October 29, 2007 – 9:48 am
Last week I had another conversation about innovation with my editor friend—the same editor who had asked me earlier about challenges to the conventional wisdom in innovation policy. She pointed out that it’s very easy for the magazine to get articles and op-eds that diagnose the problems with our innovation system, but much harder to get good “agenda-setting” stories—that is, articles and op-eds that start from a cogent analysis of the issues, but then go on to lay out a specific, practical, concrete policy agenda for moving forward.
I told her that I know one or two people (to put it mildly) who might have some opinions in this area. But rather than just send her a bunch of names and papers, I thought I would try to get an online conversation going here on Starclouds, and see if we could do some collective brainstorming.
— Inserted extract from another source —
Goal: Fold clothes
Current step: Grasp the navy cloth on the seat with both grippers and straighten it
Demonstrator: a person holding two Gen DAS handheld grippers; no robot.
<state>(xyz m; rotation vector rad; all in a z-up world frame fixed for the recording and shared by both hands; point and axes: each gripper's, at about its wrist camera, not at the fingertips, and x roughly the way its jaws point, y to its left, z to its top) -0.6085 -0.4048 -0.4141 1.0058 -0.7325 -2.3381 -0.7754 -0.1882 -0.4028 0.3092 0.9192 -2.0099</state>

So—consider this a call for comments. Is our innovation/competitiveness policy on the right course? Are officials even framing the issues in the right way? And if not, what directions should we be going?
Remember-specific, concrete, practical…
October 19, 2007 – 10:18 am
In response to yesterday’s post on challenging the conventional wisdom about innovation, with particular reference to the third point about the importance of “intangibles,” Phil Auerswald from the George Mason University School of Public Policy sent me the latest issue of the journal Innovations, which he co-edits. The theme of this issue is collaborative innovation and collective intelligence. It includes cases authored by Cory Ondrejka, co-founder and CTO of Second Life; two of the principals at Ideo, the famed Palo Alto design firm; strategy & collaborative innovation gurus Tom Malone (MIT), Bhaskar Chakravorti (McKinsey), and Philip Evans (Boston Consulting Group); a protagonist in the failed DARPA “market for terrorism risk; and authors from Innocentive, Harvard Business School, Science Commons, and Ashoka.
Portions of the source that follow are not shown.